H: No, I think it's too early to tell. I think the foundation community in the U.S. was very responsive in supporting quite an array of responses to 9/11 as far as research into causes and sources, promoting the protection of civil liberties, contributing to public education and reporting abroad on the international response to 9/11 and US policy in Afghanistan, Pakistan, and now Iraq. So I think, the reorientation, if there will be one that's substantial, that's fundamental, has yet to take place and that a lot of foundations are in the process of consulting, reflecting, asking grantees what they think directions are going to be, and asking tough questions. There's always a tension between wanting to respond to the short-term policy trend, and recognizing the limits of philanthropic support and investment. There are many who feel that what foundations do best is invest in long term cultivation of research agendas and scholarly communities and in the development of the civil society sector and of a critical mass of organizations working in a given area. So there's a lot of thinking that still needs to be done and it's still changing. The U.S. response to 9/11 is very much a moving target. That's an unfortunate choice of words.
Lukas Haynes joined MacArthur after serving as director of the Fellows Program at the Carr Center for Human Rights Policy at Harvard University. Prior to that, he served on the Policy Planning Staff of the U.S. Department of State as speechwriter to then Secretary of State Madeleine K. Albright. From 1996 to 1997, Haynes was OXFAM's regional strategy adviser in Bosnia-Herzegovina and then Sierra Leone and Liberia. Haynes earned his undergraduate degree from the College of William & Mary and a master's in international relations from the University of Oxford.
Ron West is an independent consultant, who has designed, managed and implemented programs that promote the development of national justice system institutions at the local level in East Timor and the Philippines. He served as a United Nations Civilian Police Officer in Haiti, where he was Assistant Commander of Force for the Central Department. Prior to joining the mission in Haiti, Mr. West was a United States Park Police Officer in San Francisco, California working in the patrol and narcotics branches of that department in addition to field training new officers. He received his M.A. in International Relations from New York University and a B.A. in Political Science and History from Rutgers University.

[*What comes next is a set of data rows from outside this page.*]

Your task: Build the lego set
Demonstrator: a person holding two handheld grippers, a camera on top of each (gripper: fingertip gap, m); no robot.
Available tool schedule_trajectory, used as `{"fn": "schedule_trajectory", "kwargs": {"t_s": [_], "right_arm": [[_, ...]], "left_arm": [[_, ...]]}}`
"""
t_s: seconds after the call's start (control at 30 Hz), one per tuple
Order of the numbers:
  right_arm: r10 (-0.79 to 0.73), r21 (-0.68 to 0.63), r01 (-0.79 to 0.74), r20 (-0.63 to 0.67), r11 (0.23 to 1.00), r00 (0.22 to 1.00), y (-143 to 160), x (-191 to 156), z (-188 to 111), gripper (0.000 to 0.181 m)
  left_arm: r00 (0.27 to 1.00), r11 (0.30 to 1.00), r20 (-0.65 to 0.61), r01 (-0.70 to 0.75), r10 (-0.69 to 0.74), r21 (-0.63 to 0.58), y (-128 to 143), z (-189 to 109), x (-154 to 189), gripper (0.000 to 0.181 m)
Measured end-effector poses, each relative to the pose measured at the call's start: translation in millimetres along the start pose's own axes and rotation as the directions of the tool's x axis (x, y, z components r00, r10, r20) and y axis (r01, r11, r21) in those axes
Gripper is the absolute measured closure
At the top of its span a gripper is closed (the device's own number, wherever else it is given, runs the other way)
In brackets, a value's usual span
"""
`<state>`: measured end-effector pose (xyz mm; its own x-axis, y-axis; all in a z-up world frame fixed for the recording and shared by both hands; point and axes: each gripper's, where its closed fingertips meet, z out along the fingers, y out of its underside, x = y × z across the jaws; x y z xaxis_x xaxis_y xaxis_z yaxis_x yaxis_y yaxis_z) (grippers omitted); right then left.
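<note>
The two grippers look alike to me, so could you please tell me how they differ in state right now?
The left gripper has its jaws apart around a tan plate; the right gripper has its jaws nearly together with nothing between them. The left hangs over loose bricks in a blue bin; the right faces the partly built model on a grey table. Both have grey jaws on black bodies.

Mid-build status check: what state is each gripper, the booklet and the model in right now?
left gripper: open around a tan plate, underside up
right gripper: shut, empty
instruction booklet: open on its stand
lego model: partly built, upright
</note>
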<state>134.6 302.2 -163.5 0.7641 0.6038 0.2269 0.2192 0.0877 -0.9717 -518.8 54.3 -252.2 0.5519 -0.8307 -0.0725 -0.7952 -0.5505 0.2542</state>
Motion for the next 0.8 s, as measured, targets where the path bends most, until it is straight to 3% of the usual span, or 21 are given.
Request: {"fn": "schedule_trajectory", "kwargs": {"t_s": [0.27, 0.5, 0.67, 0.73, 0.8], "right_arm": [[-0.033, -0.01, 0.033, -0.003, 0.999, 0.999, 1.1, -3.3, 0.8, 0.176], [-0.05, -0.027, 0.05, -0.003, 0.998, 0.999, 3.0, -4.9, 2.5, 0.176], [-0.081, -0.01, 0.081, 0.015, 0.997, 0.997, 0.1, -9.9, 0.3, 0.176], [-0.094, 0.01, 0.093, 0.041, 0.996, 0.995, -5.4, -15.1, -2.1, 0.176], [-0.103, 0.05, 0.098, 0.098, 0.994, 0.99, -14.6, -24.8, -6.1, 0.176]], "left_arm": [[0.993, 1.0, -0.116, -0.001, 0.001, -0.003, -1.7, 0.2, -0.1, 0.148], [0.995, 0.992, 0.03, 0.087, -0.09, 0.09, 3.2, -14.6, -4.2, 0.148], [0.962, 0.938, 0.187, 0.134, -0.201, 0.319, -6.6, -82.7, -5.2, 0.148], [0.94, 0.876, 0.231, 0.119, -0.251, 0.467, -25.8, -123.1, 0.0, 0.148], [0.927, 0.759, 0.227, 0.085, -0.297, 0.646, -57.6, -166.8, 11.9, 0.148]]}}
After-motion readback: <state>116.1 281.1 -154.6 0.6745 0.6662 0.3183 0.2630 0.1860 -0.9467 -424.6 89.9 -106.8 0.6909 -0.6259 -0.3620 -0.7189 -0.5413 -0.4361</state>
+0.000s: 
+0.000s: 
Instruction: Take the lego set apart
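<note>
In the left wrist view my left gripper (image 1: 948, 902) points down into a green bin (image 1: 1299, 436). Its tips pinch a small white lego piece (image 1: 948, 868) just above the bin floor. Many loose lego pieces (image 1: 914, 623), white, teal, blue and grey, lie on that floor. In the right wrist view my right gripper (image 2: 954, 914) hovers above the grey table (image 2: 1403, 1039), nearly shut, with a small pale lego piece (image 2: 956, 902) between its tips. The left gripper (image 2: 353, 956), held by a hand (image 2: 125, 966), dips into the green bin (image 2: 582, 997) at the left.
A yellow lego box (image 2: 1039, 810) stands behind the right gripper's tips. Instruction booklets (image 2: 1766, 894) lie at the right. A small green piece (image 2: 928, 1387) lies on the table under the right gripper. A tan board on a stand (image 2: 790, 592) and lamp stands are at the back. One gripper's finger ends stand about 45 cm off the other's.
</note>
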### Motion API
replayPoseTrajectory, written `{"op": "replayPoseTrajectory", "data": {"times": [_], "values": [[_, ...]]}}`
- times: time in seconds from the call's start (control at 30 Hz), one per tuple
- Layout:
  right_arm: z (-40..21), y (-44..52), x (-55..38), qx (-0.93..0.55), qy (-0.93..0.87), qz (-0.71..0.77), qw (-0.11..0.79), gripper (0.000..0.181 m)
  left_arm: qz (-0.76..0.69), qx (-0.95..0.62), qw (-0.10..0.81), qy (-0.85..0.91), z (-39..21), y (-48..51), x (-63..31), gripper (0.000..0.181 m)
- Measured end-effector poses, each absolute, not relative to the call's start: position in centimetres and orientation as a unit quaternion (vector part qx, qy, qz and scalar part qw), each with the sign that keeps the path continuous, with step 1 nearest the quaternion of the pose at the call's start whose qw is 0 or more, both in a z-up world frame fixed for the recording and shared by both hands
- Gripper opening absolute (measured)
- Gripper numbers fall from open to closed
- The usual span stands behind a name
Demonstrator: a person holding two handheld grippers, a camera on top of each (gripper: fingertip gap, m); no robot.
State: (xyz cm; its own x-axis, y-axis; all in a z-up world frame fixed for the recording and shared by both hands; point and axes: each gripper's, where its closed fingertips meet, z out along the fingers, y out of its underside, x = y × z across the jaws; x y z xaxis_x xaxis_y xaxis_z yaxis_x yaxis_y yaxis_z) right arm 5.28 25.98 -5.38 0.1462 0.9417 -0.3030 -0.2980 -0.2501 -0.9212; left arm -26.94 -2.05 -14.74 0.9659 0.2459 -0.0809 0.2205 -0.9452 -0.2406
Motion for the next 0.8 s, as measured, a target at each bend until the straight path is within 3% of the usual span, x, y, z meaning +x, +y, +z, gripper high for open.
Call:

Elana Zilberg was born and raised in Harare, Zimbabwe. She received her BA in the Plan II Honors Program from the University of Texas at Austin in 1985. In 1988, she moved to Los Angeles to take up a fellowship in public policy and affairs with the CORO Foundation of Southern California. From 1989-1992, she worked with the Central American immigrant and human rights organization, El Rescate. She has worked as a consultant and researcher on a number of immigration studies with such entities as the Salvadoran National Foundation for Development, Salvadoran Association of Los Angeles, the Transnational Communities Project (Princeton and UC Davis), the Center for Social Work Research (UT Austin), Central America 2020 (a consortium of the Center for Latin American Studies, Florida International University, the Inter-American Dialogue, and the Institute for Iberamerican Studies). She received her Ph.D. in anthropology from the University of Texas at Austin in 2002. She is currently on leave of absence from the University of California San Diego, where is she is an assistant professor in the Department of Communication, and affiliated with the Center for Comparative Immigration Studies as well as the California Cultures Project.